▶ _Instructions for the task_
Using the listing below, print exactly everything from the line with "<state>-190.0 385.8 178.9" down to the line with "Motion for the", both included, and nothing more.

▶ _Provided material_
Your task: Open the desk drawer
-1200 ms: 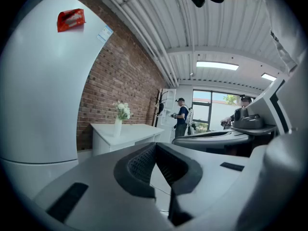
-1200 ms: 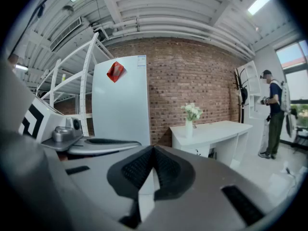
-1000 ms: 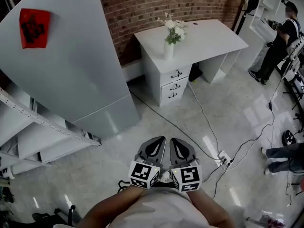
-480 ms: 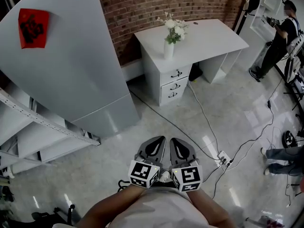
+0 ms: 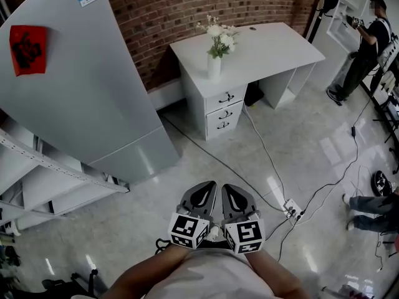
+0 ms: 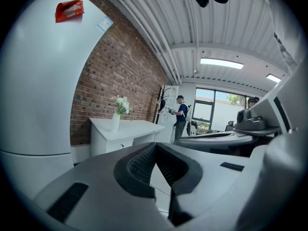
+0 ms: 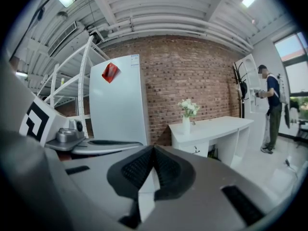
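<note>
1. Since a moment ago, the white bench with three drawers [image 5: 268, 45] has slid a little up and to the left in the head view. The tall grey fridge [image 5: 81, 92] has slid the same way. Your two grippers sit at the same low spot in that view.
2. You want the top white drawer with the dark curved handle [image 5: 225, 97]. It is in the stack under the left end of the bench, below the white vase of flowers [image 5: 214, 64]. It is shut, and so are the two drawers under it.
3. That drawer is straight ahead of your jaws but still well apart from them, with a lot of bare floor between. A black cable [image 5: 206, 154] lies across that floor.
4. Its handle runs sideways across the drawer front. The front faces you, so I think it will pull out toward you.
5. Your left gripper [image 5: 209, 185] and right gripper [image 5: 227, 185] are side by side, close to your body. Neither one is much nearer. The right one looks a bit more in line with the drawers, so it seems the better pick.
6. Both point forward and a little down, with the marker cubes nearest to you.
7. In its own view, the left gripper [image 6: 155, 146] has its jaws pressed together with nothing between them. The right gripper [image 7: 154, 148] is the same.
8. You will likely need to walk closer and spread the jaws before you reach the handle.
</note>
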`<state>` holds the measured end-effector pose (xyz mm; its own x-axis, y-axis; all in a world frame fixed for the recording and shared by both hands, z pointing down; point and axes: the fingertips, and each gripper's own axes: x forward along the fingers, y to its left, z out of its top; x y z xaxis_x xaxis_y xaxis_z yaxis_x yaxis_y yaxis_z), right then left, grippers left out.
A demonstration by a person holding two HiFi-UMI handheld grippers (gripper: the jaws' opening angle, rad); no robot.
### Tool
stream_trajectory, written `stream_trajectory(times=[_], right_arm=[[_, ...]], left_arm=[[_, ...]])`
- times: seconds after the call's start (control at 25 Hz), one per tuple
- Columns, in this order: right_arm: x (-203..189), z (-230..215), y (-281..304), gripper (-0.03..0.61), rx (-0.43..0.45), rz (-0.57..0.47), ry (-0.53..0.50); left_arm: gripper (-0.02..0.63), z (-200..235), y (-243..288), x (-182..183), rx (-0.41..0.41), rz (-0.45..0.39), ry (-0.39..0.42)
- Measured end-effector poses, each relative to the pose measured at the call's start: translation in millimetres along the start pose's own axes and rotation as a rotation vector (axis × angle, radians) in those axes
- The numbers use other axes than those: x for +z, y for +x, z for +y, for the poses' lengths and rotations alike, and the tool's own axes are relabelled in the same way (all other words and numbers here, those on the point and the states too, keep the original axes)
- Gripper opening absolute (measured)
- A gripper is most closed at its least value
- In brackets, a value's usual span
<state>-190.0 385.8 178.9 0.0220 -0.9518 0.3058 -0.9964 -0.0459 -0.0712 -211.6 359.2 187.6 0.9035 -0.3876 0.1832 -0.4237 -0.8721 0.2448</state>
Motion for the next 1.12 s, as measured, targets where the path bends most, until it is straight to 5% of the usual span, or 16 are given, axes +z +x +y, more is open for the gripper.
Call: stream_trajectory(times=[0.6,1.12], right_arm=[[-6.5,-47.3,11.4,0.015,-0.036,0.024,0.021],[10.7,-110.0,106.1,0.015,-0.082,0.086,0.015]], left_arm=[[0.008,-9.2,46.5,-4.2,-0.040,0.021,0.000],[0.008,47.2,156.4,11.6,-0.095,0.031,-0.051]])
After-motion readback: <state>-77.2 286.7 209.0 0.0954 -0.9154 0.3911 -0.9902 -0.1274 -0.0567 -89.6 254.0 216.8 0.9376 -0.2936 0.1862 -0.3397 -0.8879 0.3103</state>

▶ _Solution_
<state>-190.0 385.8 178.9 0.0220 -0.9518 0.3058 -0.9964 -0.0459 -0.0712 -211.6 359.2 187.6 0.9035 -0.3876 0.1832 -0.4237 -0.8721 0.2448</state>
Motion for the next 1.12 s, as measured, targets where the path bends most, until it is straight to 5% of the usual span, or 16 are given, axes +z +x +y, more is open for the gripper.

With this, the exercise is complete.